Speaking to XXL about working with West, Vory mentioned the faith the rapper has put in him musically, explaining that they are understanding of one another while saying their "vibe is crazy". Vory detailed that even West's childhood friends recognize the vibe, saying of them collaborating, "You would think y'all have known each other for years." The rapper recalled that West originally set out to create an entirely different song titled "Never Abandon Your Child", until he told him to use a different saying of the same meaning, specifying that a quote would be preferable. Vory also stated that West advised him to gain a proper fanbase by putting careful thought into creating a discography, rather than gathering popularity via gimmicks or internet skills.

==Release and promotion==
On August 29, 2021, "No Child Left Behind" was included as the 23rd track on West's 10th studio album Donda, while it stands as the last track before the second versions of songs.

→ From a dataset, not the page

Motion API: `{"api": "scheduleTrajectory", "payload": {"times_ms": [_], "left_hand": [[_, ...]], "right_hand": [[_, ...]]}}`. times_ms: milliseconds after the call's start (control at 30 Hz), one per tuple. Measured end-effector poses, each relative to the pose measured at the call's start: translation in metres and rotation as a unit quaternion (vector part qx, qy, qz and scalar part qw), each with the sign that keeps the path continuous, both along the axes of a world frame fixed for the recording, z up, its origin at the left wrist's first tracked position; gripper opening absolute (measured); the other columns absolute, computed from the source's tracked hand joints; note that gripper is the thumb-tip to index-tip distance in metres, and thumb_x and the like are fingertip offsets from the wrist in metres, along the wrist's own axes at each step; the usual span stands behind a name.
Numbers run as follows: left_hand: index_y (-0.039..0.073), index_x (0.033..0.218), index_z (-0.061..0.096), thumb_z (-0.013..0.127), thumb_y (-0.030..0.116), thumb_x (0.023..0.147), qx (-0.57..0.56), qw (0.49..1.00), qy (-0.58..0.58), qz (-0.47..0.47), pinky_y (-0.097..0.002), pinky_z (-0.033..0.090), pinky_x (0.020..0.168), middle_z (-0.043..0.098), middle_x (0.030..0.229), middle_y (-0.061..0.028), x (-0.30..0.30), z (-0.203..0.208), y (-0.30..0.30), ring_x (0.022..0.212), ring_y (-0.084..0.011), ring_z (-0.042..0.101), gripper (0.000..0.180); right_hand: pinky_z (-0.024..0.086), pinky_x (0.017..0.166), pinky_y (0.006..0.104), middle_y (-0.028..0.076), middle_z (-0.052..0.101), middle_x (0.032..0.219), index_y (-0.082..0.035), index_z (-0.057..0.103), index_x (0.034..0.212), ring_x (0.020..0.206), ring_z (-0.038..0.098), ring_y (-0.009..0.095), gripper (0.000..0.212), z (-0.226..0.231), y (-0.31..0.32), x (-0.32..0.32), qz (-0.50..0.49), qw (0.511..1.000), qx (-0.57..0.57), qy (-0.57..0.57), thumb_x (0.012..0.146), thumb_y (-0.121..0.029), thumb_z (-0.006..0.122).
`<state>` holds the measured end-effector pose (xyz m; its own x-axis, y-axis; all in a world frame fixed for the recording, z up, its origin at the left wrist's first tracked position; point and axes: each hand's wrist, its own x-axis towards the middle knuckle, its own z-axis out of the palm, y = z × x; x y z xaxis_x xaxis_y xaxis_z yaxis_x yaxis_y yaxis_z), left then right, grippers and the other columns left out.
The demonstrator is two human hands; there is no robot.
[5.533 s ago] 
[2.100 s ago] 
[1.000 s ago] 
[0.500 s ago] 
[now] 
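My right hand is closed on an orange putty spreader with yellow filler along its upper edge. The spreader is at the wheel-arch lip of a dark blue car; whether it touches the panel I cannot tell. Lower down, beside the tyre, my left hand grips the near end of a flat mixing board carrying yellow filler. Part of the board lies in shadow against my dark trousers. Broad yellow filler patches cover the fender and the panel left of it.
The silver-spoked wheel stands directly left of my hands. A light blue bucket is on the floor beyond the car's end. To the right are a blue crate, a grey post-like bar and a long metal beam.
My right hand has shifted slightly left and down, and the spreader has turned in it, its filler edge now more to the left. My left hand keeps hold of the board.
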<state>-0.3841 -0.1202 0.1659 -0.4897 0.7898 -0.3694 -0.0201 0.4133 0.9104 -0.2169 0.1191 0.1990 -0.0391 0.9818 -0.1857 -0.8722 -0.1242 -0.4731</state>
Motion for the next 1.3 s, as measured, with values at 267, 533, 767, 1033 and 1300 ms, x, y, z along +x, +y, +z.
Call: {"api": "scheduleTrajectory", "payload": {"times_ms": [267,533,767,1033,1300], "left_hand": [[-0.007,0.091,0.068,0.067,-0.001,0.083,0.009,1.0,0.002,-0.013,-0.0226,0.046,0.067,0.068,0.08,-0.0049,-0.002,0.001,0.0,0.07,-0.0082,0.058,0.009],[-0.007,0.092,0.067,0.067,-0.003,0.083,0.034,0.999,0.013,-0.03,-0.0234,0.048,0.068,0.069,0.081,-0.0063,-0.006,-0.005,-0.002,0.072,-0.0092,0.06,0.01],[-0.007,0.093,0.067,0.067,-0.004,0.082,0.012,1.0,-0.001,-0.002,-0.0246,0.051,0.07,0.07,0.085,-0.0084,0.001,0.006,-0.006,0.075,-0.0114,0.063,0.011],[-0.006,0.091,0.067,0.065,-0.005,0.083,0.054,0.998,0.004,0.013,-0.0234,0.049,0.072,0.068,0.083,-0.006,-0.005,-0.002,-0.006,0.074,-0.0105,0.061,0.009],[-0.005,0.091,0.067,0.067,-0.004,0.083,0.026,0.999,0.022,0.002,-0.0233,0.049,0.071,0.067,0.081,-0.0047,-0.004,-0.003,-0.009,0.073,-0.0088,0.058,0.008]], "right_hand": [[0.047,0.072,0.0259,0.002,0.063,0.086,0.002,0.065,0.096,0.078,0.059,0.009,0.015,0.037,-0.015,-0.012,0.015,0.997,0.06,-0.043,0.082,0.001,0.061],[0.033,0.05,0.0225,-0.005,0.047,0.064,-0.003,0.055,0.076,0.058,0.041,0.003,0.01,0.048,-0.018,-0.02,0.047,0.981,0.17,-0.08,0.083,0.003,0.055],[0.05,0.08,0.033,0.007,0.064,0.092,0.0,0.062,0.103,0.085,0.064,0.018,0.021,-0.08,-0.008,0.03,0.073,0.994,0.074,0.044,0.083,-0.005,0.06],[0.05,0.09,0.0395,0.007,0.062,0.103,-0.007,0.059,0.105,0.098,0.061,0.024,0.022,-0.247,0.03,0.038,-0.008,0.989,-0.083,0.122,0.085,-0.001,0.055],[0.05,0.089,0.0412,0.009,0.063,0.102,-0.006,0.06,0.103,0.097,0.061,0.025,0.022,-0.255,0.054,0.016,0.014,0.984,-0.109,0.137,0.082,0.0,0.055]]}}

A collaboration with West and athlete Sha'Carri Richardson for Game 6 of the 2021 NBA Finals was teased via Beats by Dre's Twitter account on July 20, 2021, with the account mentioning the game number alongside tagging West and Richardson. That same day, a Beats by Dre commercial that stars Richardson and was edited by West premiered during Game Six of the finals, scored by a one-minute excerpt of "No Child Left Behind", marking one of the first snippets from the album. For the conclusion of the second Donda listening event at Mercedes-Benz Stadium on August 5, 2021, the song was played as West rose to the ceiling by harness, in a manner that was described by Variety as resembling an ascent to heaven.

On October 31, 2021, West's group the Sunday Service Choir performed a gospel rendition of the song as the opener for their Halloween concert at an undisclosed rooftop location. During the performance, Canadian singer Justin Bieber contributed harmonies.

==Charts==

===Weekly charts===

Chart performance for "No Child Left Behind"
| Chart (2021) | Peak position |
|---|---|
| Australia (ARIA) | 31 |
| Canada Hot 100 (Billboard) | 42 |
| Denmark (Tracklisten) | 38 |
| France (SNEP) | 117 |
| Global 200 (Billboard) | 42 |
| Iceland (Tónlistinn) | 17 |
| Lithuania (AGATA) | 40 |
| Norway (VG-lista) | 29 |
| Portugal (AFP) | 63 |
| South Africa (TOSAC) | 15 |
| Sweden (Sverigetopplistan) | 36 |
| US Billboard Hot 100 | 53 |
| US Hot Christian Songs (Billboard) | 15 |
| US Gospel Songs (Billboard) | 15 |

===Year-end charts===

2021 year-end chart performance for "No Child Left Behind"
| Chart (2021) | Position |
|---|---|
| US Christian Songs (Billboard) | 55 |
| US Gospel Songs (Billboard) | 19 |

== Certifications ==

Certifications for "No Child Left Behind"
| Region | Certification | Certified units/sales |
| United States (RIAA) | Gold | 500,000^{‡} |
^{‡} Sales+streaming figures based on certification alone.